SIOUX FALLS, S.D. (KELO) — It has been a relatively mild start to winter for much of the U.S., but it won’t be long until many of us encounter icy roads (if you haven’t already this season).
“It’s been a while since we have been able to do that and … it’s definitely scary, you know, definitely got to make sure the tires are good,” driver Lorenzo Brown Jr. told Nexstar’s KELO after South Dakota was hit by some winter weather earlier this week.
Even for the most seasoned winter driver, it is important to take extra precautions when roads are snowy and icy.
“So I see it quite often, people jackrabbit start from the stoplights — you got to quit that. Nice, easy acceleration. Let your car warm up just so you’re comfortable and can think without freezing while you’re driving,” Airway Auto Service owner Tom Broadbent explained when asked about driving in winter weather.
While many people learned to pump their brakes when stopping on ice, many new cars have an anti-locking brake system, which means you just have to hold down your foot on the pedal.

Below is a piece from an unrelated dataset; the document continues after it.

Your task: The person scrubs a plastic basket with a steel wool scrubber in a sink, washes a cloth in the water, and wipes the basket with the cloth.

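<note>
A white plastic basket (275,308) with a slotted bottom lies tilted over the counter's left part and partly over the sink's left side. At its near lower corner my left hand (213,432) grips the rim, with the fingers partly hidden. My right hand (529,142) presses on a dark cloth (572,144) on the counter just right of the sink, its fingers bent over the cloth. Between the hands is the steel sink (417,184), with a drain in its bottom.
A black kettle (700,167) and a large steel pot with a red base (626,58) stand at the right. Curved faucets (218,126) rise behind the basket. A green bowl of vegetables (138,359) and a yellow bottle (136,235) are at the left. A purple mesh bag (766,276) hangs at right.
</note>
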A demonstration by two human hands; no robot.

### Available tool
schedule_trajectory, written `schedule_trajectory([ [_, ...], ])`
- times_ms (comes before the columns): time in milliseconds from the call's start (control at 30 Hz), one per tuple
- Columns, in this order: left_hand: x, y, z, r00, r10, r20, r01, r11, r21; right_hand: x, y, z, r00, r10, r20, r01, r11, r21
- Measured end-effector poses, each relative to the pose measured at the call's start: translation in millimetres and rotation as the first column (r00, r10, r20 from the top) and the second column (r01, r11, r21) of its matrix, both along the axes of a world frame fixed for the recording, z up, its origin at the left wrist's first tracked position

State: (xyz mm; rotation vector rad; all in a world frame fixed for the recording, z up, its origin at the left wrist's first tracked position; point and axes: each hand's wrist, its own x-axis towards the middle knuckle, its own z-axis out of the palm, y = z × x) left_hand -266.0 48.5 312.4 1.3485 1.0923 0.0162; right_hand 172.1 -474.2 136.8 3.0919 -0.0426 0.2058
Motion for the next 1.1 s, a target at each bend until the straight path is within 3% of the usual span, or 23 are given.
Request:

“New cars have anti-lock brake systems,” Broadbent said. “So they’re watching the vehicles’ speed on the wheels. So the system watches each wheel independently. So as a tire starts to skid, when you step on the brakes, it’ll actually pull the fluid away and let that tire roll to keep the car under control.”
Broadbent says it’s beneficial to have winter tires with these conditions.
“They are a godsend when you have them in icy conditions because they’re made to grip that ice. A lot of them have some sort of assistance set up, whether it be graphite or walnut shell or something that actually bites the ice,” Broadbent said.
When navigating these icy roads, safety comes first and foremost.
“You need to slow down. You need to heed to the warnings that the highway patrol puts out, sheriff’s department, if they’re advising no travel, don’t travel. It’s that simple. So if you have to go, be really, really cautious,” Broadbent said.
Broadbent recommends traveling slower than the posted speed limit, too. And you’ll want to leave plenty of space between you and the other vehicles on the road. If you do find yourself sliding on ice, AAA recommends taking your foot off of the gas and turning your steering wheel gently in the same direction. Then, once back on the pavement, you can gently use your brakes.